Without the pictures, retype each line below exactly as it stands.
****************************************
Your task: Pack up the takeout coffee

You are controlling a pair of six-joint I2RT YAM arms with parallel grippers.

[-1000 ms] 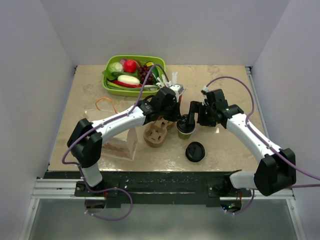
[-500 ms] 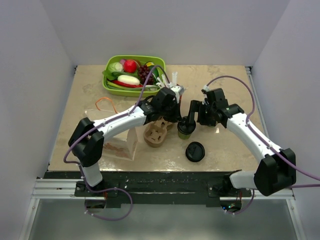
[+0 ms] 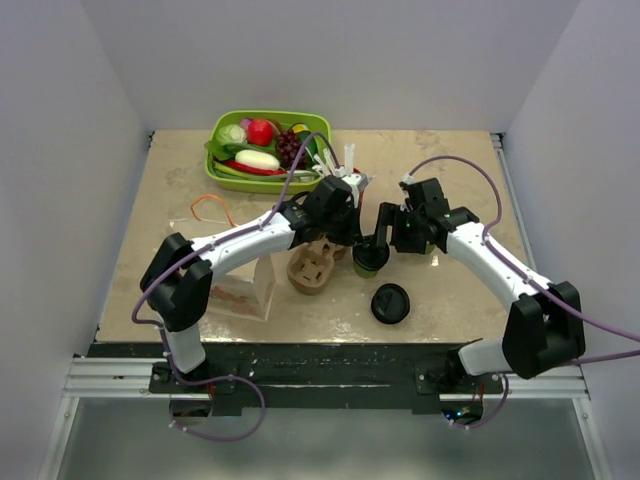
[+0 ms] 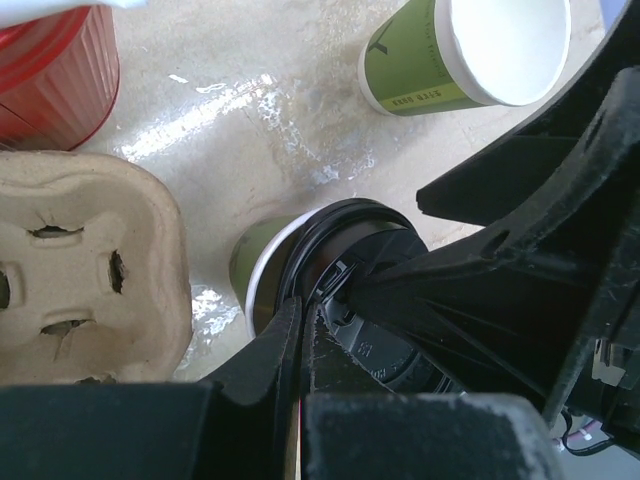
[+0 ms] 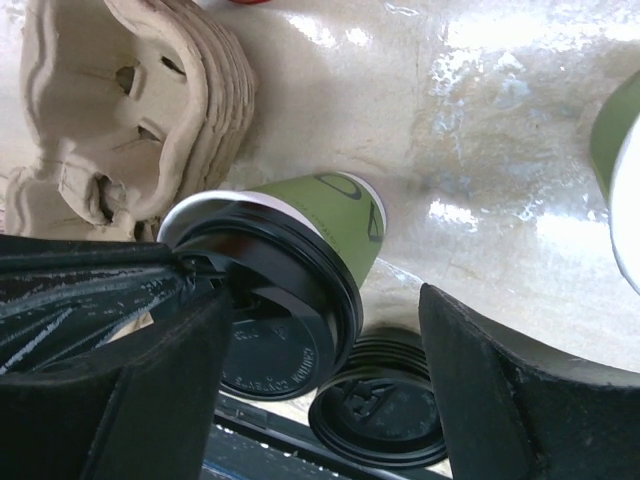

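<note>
The takeout coffee, a small green paper cup point(image 3: 369, 262) with a round black lid point(image 5: 285, 300), stands on the table between the two grippers, just right of the brown cup carrier point(image 3: 312, 267). My left gripper point(image 3: 350, 232) reaches over it and, in the left wrist view, is shut point(image 4: 300, 312) on the lid's rim point(image 4: 345, 275). My right gripper point(image 3: 386, 238) is open point(image 5: 325, 305); its fingers stand on either side of the cup, the left one against the lid and the right one apart from it.
A stack of spare black lids point(image 3: 390, 302) lies near the front. A second green cup point(image 4: 470, 50), open, stands nearby, as does a red ribbed cup point(image 4: 55, 75). A paper bag point(image 3: 248, 290) is left of the carrier, and a green food tray point(image 3: 225, 175) sits at the back.
Both grippers and the cup have shifted very slightly towards the back. The right arm's elbow has swung inward a little.
</note>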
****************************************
**Answer to this problem**
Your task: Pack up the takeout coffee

You are controlling a pair of six-joint I2RT YAM arms with parallel grippers.

[-1000 ms] 
[-500 ms] 
[+0 ms] 
[+0 ms] 
[+0 ms] 

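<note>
The takeout coffee, a small green paper cup point(image 3: 369, 262) with a round black lid point(image 5: 285, 300), stands on the table between the two grippers, just right of the brown cup carrier point(image 3: 312, 267). My left gripper point(image 3: 350, 232) reaches over it and, in the left wrist view, is shut point(image 4: 300, 312) on the lid's rim point(image 4: 345, 275). My right gripper point(image 3: 386, 238) is open point(image 5: 325, 305); its fingers stand on either side of the cup, the left one against the lid and the right one apart from it.
A stack of spare black lids point(image 3: 390, 302) lies near the front. A second green cup point(image 4: 470, 50), open, stands nearby, as does a red ribbed cup point(image 4: 55, 75). A paper bag point(image 3: 248, 290) is left of the carrier, and a green food tray point(image 3: 225, 175) sits at the back.
Both grippers and the cup have shifted very slightly towards the back. The right arm's elbow has swung inward a little.
</note>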

No further work remains on the exercise.